Emerging research into psychoplastogens offers promising avenues for enhancing treatment outcomes in breast cancer. Compounds such as JRT, a nonhallucinogenic analogue of LSD, have been shown to promote neuroplasticity without the associated hallucinogenic effects (Tuck et al., 2025). The potential application of these compounds in cancer therapy is under investigation, as they may enhance the efficacy of existing treatments through mechanisms involving synaptic plasticity and cellular resilience.

The integration of psychoplastogens into cancer treatment regimens could provide a novel approach to overcoming resistance mechanisms by potentially improving the responsiveness of cancer cells to targeted therapies.

Conclusion

The multifaceted mechanisms underlying resistance to anti-HER2 ADCs highlight the need for innovative therapeutic strategies. Targeting SNX10 and elucidating its role in HER2 trafficking and degradation could pave the way for enhancing the efficacy of ADCs in HER2-positive breast cancer. Furthermore, the exploration of nonhallucinogenic psychoplastogens may provide additional tools to combat treatment resistance and improve patient outcomes.

References

1. Dillard, C., Teles-Reis, J., Jain, A., Khezri, R., Micheli, S., & Rusten, T. E. (2025). SNX10 deficiency impairs sensitivity to anti-HER2 antibody–drug conjugates via altering HER2 trafficking in HER2-positive breast cancer. Proceedings of the National Academy of Sciences of the United States of America

2. Tuck, J. R., Dunlap, L. E., Khatib, Y. A., Hatzipantelis, C. J., Weiser Novak, S., & Olson, D. E. (2025). Molecular design of a therapeutic LSD analogue with reduced hallucinogenic potential. Proceedings of the National Academy of Sciences of the United States of America

FAQ

What is SNX10, and why is it important in breast cancer treatment?

SNX10 is a protein involved in vesicle transport and endosomal trafficking. Its expression levels have been linked to the sensitivity of HER2-positive breast cancer cells to antibody-drug conjugates (ADCs). Low levels of SNX10 are associated with increased HER2 degradation and resistance to ADCs.

How do HER2-targeting ADCs work?

HER2-targeting ADCs work by delivering cytotoxic drugs directly to HER2-expressing cancer cells. The ADC binds to HER2 on the cell surface, is internalized, and releases the cytotoxic agent within the cell, leading to cell death.

What are psychoplastogens, and how might they be used in cancer therapy?

Psychoplastogens are compounds that promote neuroplasticity and may enhance the responsiveness of cells to treatment. Nonhallucinogenic analogues, like JRT, could potentially improve cancer treatment outcomes by supporting cellular resilience and enhancing therapeutic efficacy.
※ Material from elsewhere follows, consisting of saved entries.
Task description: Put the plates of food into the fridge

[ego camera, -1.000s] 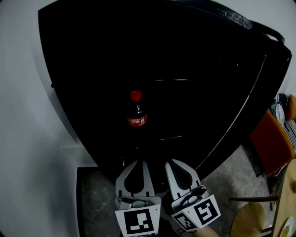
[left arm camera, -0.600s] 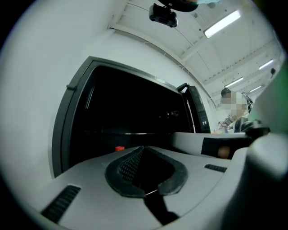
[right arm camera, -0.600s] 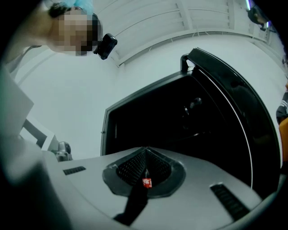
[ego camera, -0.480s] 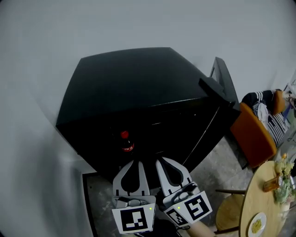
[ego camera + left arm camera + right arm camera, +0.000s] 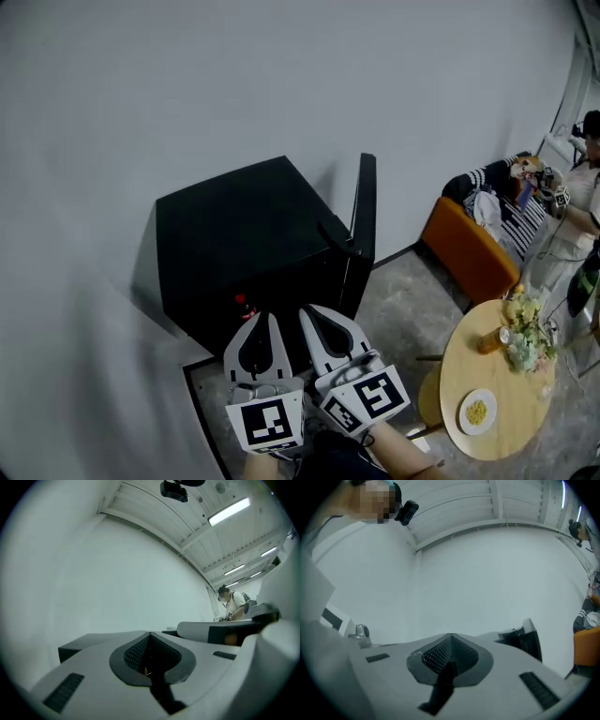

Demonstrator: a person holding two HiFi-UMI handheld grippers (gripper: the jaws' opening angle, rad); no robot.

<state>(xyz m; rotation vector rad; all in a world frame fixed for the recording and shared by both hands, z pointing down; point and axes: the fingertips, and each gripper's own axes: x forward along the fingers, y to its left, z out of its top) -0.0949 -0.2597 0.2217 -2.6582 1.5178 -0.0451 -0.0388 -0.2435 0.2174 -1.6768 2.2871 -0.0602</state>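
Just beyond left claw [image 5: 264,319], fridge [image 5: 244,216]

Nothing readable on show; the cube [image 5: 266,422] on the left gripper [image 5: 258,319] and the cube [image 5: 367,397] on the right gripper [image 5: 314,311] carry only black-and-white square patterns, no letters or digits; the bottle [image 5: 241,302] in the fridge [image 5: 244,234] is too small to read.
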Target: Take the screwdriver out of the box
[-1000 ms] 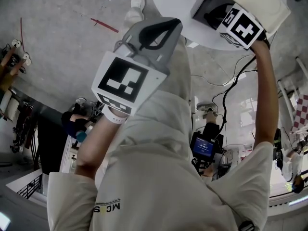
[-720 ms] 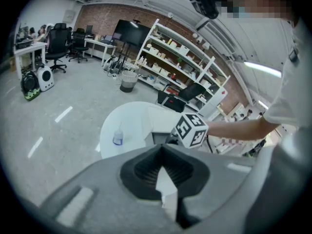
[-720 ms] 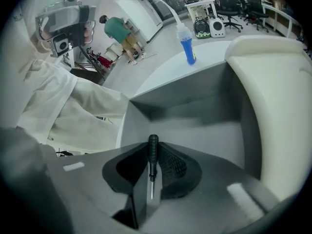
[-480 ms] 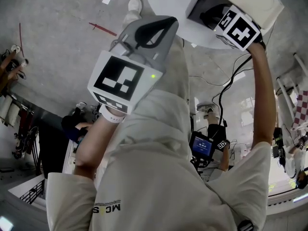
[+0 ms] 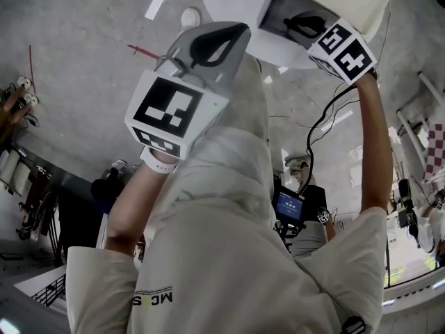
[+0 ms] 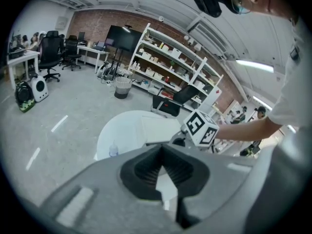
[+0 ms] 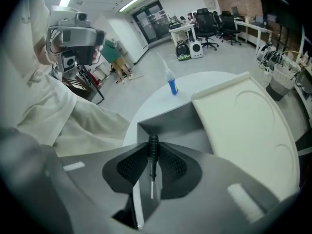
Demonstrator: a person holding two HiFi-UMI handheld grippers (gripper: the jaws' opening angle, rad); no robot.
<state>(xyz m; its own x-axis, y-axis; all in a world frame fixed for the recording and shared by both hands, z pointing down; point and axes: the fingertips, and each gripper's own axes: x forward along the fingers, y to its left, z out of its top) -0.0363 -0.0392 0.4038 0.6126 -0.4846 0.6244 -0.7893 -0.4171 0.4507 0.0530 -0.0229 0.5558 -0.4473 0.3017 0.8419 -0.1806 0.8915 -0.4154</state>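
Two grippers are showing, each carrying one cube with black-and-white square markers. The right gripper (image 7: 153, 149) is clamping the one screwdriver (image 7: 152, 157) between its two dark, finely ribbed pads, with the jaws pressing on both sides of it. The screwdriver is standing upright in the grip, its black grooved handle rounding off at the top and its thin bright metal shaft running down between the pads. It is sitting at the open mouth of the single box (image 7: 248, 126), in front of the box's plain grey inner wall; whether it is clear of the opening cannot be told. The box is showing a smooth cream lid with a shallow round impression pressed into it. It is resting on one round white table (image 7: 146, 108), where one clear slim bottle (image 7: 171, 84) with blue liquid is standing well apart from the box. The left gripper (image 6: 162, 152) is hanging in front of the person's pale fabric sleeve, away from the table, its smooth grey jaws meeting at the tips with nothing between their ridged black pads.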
What are the potential next steps in research regarding ADC resistance?

Future research could focus on further elucidating the molecular mechanisms of SNX10 and other related proteins in HER2 trafficking and degradation. Additionally, exploring the integration of psychoplastogens into treatment regimens for breast cancer could yield promising results.